__Work task__.
From the entries below, return only the lines starting at the one that contains "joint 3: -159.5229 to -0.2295" and ending at the one that contains "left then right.", exactly as they stand.

__Dataset items__.
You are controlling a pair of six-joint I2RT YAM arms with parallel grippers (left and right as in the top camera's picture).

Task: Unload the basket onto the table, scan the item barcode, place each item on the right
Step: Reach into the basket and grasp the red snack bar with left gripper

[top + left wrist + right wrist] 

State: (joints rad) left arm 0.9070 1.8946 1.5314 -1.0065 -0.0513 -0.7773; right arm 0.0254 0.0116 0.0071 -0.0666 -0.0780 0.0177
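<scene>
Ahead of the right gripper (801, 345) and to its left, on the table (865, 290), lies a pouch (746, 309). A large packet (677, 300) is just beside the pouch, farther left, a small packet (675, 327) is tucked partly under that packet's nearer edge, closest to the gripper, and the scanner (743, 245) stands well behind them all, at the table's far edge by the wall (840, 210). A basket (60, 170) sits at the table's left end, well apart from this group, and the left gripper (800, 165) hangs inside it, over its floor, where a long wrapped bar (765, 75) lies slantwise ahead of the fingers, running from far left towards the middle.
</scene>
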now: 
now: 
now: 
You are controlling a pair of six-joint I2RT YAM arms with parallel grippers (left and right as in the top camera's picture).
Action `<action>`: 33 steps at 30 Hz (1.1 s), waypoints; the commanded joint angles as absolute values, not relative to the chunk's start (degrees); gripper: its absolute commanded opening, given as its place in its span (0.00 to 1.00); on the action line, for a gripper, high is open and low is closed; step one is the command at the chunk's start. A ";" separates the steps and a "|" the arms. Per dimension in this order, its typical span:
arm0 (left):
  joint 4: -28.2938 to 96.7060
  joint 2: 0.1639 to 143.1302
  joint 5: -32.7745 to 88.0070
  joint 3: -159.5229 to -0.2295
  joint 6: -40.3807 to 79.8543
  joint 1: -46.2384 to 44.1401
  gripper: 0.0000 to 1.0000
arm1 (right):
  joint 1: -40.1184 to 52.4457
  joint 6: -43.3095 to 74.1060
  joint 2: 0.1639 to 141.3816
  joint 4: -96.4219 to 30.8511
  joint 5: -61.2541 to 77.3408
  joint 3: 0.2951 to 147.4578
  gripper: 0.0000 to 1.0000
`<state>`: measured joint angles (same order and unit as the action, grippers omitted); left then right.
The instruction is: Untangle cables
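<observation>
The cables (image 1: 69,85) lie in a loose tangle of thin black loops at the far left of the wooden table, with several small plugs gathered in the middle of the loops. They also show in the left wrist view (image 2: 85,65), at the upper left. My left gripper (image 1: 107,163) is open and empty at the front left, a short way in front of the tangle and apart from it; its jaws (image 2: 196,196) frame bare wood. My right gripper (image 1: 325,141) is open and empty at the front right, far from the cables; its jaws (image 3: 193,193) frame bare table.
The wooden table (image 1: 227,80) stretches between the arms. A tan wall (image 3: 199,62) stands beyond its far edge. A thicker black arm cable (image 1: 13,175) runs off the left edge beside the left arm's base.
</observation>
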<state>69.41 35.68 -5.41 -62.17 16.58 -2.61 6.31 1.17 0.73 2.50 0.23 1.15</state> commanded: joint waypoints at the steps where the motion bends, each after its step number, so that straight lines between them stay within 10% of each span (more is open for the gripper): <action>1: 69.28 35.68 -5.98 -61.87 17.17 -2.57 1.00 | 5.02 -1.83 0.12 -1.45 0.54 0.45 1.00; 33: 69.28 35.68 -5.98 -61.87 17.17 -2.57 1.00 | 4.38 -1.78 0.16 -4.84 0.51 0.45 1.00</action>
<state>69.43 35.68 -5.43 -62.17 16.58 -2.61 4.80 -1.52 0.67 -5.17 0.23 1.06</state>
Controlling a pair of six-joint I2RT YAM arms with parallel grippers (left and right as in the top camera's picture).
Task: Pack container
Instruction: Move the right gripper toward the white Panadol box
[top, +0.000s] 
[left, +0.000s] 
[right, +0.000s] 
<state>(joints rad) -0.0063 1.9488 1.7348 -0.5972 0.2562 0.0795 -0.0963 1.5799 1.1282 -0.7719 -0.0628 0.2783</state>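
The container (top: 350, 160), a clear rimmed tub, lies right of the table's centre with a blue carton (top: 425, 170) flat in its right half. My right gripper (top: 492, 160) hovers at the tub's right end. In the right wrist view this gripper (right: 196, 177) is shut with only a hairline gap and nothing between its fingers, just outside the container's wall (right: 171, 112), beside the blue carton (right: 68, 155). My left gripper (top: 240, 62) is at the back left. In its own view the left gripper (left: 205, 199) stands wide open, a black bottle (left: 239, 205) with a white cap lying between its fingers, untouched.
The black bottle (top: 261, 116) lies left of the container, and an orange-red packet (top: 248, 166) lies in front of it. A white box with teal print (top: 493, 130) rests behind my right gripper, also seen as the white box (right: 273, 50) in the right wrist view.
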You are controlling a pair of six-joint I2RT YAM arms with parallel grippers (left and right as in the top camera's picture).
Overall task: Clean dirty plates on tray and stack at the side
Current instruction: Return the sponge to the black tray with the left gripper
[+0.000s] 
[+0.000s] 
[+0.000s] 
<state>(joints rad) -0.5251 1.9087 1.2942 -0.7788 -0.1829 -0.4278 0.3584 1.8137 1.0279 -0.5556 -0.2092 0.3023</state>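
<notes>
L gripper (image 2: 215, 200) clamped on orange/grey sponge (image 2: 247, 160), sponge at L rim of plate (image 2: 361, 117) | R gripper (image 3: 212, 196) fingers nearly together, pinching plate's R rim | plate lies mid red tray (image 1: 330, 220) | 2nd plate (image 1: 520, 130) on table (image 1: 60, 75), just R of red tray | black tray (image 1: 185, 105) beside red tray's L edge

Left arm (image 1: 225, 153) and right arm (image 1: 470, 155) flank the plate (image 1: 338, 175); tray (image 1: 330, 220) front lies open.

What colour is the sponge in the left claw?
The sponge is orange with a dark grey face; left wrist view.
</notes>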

__Response to this exercise__.
  joint 3: -159.5229 to -0.2295
  joint 6: -40.3807 to 79.8543
  joint 1: -46.2384 to 44.1401
  gripper: 0.0000 to 1.0000
arm1 (right):
  joint 1: -40.1184 to 52.4457
  joint 6: -43.3095 to 74.1060
  joint 2: 0.1639 to 141.3816
  joint 4: -96.4219 to 30.8511
  joint 5: -61.2541 to 77.3408
  joint 3: 0.2951 to 147.4578
  gripper: 0.0000 to 1.0000
`<state>`: measured joint angles (same order and unit as the action, grippers omitted); left then right.

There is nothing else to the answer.